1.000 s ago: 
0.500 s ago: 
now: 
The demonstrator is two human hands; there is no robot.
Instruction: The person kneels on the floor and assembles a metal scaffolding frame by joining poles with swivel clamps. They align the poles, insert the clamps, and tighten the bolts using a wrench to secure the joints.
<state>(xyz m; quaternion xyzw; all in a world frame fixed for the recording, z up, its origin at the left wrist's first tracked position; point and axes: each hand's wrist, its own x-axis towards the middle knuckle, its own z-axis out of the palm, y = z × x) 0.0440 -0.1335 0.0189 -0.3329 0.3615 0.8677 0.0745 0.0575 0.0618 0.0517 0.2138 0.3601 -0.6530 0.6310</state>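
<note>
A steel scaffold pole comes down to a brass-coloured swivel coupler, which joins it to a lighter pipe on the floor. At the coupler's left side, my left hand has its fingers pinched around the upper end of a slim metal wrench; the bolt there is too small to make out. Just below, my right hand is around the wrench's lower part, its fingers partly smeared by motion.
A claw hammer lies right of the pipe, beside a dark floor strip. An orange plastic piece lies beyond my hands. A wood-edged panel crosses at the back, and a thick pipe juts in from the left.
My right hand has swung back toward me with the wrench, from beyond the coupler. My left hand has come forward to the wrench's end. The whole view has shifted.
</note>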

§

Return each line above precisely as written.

1.000 s ago: 
0.500 s ago: 
now: 
The demonstrator is two human hands; there is no robot.
Instruction: The person kneels on the floor and assembles a metal scaffolding frame by joining poles with swivel clamps. They align the poles, insert the clamps, and tighten the bolts using a wrench to secure the joints.
<state>(xyz m; quaternion xyzw; all in a world frame fixed for the recording, z up, its origin at the left wrist's first tracked position; point and axes: each hand's wrist, its own x-axis towards the middle knuckle, its own z-axis out of the palm, y = z × x) 0.0440 -0.1335 0.0189 -0.3329 0.3615 0.8677 0.0745 0.0575 0.0618 0.0517 0.2138 0.3601 -0.6530 0.6310</state>
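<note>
A steel scaffold pole comes down to a brass-coloured swivel coupler, which joins it to a lighter pipe on the floor. At the coupler's left side, my left hand has its fingers pinched around the upper end of a slim metal wrench; the bolt there is too small to make out. Just below, my right hand is around the wrench's lower part, its fingers partly smeared by motion.
A claw hammer lies right of the pipe, beside a dark floor strip. An orange plastic piece lies beyond my hands. A wood-edged panel crosses at the back, and a thick pipe juts in from the left.
My right hand has swung back toward me with the wrench, from beyond the coupler. My left hand has come forward to the wrench's end. The whole view has shifted.
</note>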

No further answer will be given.